> _DIRECTIONS_: From the records below, transcribe only the lines running from the one with "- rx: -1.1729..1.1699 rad" through the one with "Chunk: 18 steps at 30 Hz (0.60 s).". Keep both of those end lines.

***** MATERIAL FOR THIS TASK *****

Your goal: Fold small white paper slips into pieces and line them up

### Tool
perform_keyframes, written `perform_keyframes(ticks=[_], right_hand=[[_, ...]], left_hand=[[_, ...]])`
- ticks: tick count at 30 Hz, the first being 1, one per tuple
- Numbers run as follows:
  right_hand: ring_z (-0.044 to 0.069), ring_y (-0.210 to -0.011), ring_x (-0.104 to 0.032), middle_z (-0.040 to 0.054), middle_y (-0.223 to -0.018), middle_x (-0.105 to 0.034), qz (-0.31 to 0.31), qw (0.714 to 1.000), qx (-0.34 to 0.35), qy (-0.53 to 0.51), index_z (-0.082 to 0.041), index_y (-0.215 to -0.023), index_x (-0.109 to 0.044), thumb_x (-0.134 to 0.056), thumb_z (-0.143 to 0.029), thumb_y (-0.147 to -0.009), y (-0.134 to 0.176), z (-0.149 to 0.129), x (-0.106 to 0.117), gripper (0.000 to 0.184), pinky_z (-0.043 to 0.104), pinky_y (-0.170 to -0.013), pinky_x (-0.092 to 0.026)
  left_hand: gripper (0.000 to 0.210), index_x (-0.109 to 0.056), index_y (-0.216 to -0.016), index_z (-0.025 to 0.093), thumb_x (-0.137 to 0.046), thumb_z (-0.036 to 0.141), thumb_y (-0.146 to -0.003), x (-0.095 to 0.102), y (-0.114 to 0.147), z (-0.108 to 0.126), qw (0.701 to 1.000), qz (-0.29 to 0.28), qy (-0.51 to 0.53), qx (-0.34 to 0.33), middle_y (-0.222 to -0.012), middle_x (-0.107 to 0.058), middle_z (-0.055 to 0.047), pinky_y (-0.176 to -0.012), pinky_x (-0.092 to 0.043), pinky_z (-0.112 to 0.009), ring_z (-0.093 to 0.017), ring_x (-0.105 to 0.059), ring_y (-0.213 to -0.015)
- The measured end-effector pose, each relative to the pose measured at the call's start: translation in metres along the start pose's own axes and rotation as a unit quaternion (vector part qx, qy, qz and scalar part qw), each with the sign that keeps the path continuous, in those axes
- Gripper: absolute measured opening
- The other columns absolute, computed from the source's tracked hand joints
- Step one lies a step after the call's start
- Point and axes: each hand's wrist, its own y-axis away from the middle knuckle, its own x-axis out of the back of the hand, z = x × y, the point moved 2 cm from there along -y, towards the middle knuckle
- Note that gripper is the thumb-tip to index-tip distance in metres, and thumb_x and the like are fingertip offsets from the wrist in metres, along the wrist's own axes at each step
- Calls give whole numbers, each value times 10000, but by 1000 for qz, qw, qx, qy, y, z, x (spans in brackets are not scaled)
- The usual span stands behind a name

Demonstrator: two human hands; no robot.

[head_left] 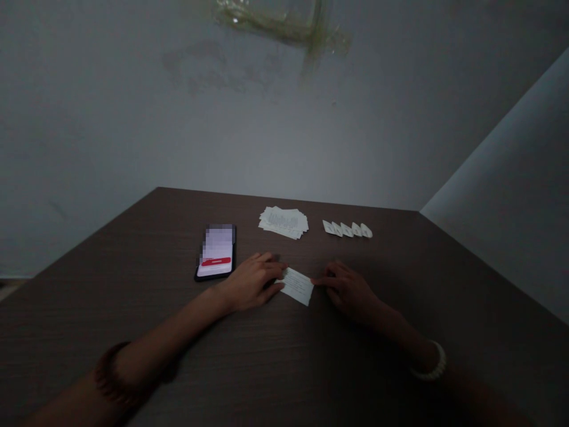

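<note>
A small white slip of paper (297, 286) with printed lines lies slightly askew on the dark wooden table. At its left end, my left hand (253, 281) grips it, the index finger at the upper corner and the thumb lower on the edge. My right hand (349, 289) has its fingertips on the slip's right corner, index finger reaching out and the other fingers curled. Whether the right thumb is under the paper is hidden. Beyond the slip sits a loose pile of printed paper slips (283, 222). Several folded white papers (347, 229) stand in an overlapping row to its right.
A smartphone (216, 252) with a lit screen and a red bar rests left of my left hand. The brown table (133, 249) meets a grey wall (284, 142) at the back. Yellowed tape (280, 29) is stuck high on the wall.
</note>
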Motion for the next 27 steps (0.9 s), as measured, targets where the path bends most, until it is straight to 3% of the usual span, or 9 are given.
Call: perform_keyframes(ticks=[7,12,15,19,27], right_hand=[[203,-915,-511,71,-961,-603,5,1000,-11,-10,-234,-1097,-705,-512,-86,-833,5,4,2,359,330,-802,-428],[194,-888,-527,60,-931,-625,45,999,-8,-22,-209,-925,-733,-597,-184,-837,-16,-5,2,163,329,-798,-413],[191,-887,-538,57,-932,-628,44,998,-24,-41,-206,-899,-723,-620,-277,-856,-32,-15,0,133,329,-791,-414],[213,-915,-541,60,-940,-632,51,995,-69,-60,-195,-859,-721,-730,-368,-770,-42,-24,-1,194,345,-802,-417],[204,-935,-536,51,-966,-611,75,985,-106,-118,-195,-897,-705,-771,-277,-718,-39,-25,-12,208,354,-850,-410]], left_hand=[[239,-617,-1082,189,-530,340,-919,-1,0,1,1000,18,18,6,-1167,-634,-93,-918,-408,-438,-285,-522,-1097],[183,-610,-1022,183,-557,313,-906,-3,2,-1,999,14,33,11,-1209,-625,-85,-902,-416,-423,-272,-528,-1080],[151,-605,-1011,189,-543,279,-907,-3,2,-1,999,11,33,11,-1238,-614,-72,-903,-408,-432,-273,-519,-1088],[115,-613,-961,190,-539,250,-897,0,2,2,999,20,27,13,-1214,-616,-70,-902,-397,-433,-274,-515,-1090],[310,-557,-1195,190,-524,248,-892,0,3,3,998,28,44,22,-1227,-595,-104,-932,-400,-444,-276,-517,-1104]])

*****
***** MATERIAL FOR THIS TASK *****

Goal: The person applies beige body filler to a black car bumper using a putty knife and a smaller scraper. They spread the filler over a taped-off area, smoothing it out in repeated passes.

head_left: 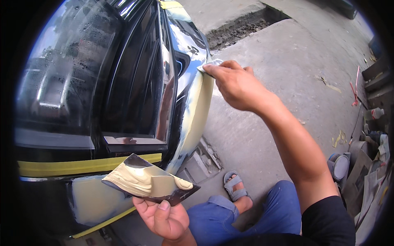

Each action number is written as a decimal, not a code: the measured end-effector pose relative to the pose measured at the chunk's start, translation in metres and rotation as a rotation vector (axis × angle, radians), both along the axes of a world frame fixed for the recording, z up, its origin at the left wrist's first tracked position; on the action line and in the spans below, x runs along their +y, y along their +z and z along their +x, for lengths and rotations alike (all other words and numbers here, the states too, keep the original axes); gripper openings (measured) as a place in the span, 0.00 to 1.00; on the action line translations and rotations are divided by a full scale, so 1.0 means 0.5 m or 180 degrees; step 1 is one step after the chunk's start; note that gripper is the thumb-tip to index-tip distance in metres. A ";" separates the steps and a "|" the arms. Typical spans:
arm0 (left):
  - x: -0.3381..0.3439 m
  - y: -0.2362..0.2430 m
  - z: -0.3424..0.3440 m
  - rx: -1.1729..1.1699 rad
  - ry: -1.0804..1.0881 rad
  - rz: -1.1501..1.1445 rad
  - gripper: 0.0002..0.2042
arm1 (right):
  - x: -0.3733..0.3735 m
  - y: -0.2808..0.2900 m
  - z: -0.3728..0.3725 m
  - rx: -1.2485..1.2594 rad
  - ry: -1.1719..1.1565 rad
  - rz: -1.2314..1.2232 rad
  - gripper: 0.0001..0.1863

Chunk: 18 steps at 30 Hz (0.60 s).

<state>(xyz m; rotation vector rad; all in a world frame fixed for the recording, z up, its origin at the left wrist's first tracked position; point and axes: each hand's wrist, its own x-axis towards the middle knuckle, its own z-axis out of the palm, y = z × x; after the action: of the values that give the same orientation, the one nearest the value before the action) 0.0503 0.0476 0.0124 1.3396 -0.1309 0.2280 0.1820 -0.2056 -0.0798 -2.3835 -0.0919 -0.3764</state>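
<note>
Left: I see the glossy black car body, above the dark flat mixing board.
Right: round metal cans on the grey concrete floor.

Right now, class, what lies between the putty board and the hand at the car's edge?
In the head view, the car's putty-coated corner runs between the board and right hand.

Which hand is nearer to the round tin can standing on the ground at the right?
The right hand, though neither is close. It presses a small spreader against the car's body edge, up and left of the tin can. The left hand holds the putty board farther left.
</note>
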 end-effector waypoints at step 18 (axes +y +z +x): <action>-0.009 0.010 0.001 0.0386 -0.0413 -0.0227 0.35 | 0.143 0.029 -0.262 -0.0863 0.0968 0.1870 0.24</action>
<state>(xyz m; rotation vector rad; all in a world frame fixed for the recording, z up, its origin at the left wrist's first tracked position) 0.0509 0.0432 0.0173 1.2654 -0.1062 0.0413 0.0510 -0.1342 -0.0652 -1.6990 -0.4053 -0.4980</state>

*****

> _PROBLEM SOLUTION_:
  - rx: -1.1729..1.1699 rad
  - ry: -1.0804..1.0881 rad
  - rz: -1.1501..1.1445 rad
  - gripper: 0.0002..0.2042
arm1 (right):
  - x: -0.3733..0.3735 m
  - y: -0.2808..0.2900 m
  - z: -0.3728..0.3725 m
  - rx: -1.2485..1.2594 rad
  - ry: -1.1719..1.1565 rad
  - rz: -1.2314..1.2232 rad
  - gripper: 0.0001..0.1863

Chunk: 18 steps at 30 Hz (0.60 s).

The exercise has been carried out completely.